第86話 あなたを好きな理由

「に、逃げちゃっていいの・・?」


「まぁ大丈夫でしょう・・ 多分・・」


多分って・・ 心配だなぁ。まぁ結衣が言うなら大丈夫だろう。


「快斗くん・・ 私があなたのことを好きなのは本当です❣️ それだけは覚えておいて下さいね❤️」


「・・ああ。わかってるよ・・」


笑顔でそう言う結衣はとても眩しく、そして可愛いかった💕 俺はついつい見惚れてしまっていた。


「どうやら無事だったみたいね」


「あっ! 由香さん!」


「お姉様!」


俺がぼーっとしていたら、どこからともなく現れた。ほんとにつかめない人だ・・


「お父様はかんかんだったわ・・ 次こそは結衣を結婚させるんだって吼えてたわよ?」


「ええ、望むところです! そして私もいつか快斗くんと💖・・」


なんか勝手に夢を見られても困るんですけど・・ 俺も照れるし💙


「何はともあれ由香さん、色々ありがとうございました」


「そうですね。今回だけはお姉様のおかげです。ありがとう」


一応感謝の言葉は伝えておく。事情を話してくれたのも由香さんだしな。


「ふふふ。快斗くん、結衣のこと。責任取ってね❤️」


そう言って行ってしまった。やっぱり変わった人だよ。そもそも責任ってなんだよ?


「では快斗くん・・ そろそろ戻りましょうか?」


「あ、ああ。そうだな・・」


由香さんも行ってしまったし、みんなも心配してることだろう。特にあかりなんか・・

その後、俺たちは無言で歩いた。正直何を話せばいいのかわからない。話題も続かないしよ。なんか気まずい・・


「そういえば快斗くん・・ 私のこと・・・ 責任取ってくれますか?」


「え、えーっと・・」


急に話題を振ってきたと思えば・・ だから責任ってなんなんだよ? どうすればいいんだ?

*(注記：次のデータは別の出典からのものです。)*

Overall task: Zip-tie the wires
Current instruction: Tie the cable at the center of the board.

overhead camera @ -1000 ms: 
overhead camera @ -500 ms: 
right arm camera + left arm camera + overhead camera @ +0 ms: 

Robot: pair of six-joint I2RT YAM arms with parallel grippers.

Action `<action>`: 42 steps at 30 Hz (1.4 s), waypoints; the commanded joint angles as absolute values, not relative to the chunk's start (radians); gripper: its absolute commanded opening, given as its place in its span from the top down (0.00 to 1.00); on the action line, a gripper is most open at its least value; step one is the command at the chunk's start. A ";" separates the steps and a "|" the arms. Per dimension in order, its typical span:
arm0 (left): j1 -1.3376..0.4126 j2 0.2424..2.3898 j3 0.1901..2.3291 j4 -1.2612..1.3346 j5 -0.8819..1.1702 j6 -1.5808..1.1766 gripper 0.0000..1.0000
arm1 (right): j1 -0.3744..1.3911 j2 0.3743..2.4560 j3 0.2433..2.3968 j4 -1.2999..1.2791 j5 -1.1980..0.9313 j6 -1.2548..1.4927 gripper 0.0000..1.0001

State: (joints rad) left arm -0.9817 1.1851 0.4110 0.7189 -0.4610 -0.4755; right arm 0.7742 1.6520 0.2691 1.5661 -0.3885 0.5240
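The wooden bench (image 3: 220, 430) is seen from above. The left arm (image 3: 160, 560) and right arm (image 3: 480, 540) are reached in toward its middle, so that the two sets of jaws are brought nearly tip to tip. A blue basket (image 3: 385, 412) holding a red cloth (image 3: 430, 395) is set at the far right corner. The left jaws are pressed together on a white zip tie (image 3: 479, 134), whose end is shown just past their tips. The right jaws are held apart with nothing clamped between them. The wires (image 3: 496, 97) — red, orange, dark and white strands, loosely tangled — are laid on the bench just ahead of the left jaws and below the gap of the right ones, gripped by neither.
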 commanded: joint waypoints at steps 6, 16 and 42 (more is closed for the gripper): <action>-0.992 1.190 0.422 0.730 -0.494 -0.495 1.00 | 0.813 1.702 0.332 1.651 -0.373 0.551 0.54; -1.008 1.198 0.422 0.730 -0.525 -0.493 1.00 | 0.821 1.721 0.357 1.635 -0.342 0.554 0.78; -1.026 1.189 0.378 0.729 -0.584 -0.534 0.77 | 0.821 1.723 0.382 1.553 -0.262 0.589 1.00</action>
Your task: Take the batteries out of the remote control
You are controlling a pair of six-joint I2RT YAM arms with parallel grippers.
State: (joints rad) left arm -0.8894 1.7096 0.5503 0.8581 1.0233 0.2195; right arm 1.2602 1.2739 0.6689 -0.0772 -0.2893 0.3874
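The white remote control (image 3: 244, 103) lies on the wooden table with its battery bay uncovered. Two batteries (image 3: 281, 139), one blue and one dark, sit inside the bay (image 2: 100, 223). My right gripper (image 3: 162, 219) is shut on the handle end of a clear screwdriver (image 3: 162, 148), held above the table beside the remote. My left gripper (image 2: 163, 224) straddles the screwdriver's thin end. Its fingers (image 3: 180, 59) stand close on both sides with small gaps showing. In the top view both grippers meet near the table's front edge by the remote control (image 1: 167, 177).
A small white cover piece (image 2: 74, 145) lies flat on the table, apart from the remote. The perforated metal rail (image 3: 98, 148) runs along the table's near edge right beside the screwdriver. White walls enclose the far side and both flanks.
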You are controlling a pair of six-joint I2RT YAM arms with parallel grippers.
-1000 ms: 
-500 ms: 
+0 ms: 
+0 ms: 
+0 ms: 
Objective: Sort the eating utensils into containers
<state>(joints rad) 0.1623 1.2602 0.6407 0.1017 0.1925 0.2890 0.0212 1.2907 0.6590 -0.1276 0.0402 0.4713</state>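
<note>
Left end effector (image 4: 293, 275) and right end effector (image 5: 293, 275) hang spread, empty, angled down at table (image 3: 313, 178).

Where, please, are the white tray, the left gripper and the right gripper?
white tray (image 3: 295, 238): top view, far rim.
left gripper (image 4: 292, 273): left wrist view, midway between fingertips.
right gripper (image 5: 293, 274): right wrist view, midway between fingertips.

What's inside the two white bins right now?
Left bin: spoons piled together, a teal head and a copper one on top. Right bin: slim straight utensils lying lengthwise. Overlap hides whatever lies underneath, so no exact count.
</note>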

「私はこれ以上ないくらい、快斗くんのことが好きなのです❤️! それはなぜだかわかりますか?」


「い、いや・・ わ、わからん・・」


い、いきなりそんなこと言われても・・ 恥ずかしい・・


「それはね❤️・・」


と思ったら、結衣倒れこんできたかと思うと、キスしてきた。ま、また⁉︎


「あなたはこのキスを覚えていますか?」


ん? ちょっと待てよ・・ この体勢・・ この感触・・ そしてこの顔・・ 今、改めて結衣の顔を見て、記憶がフラッシュバックする。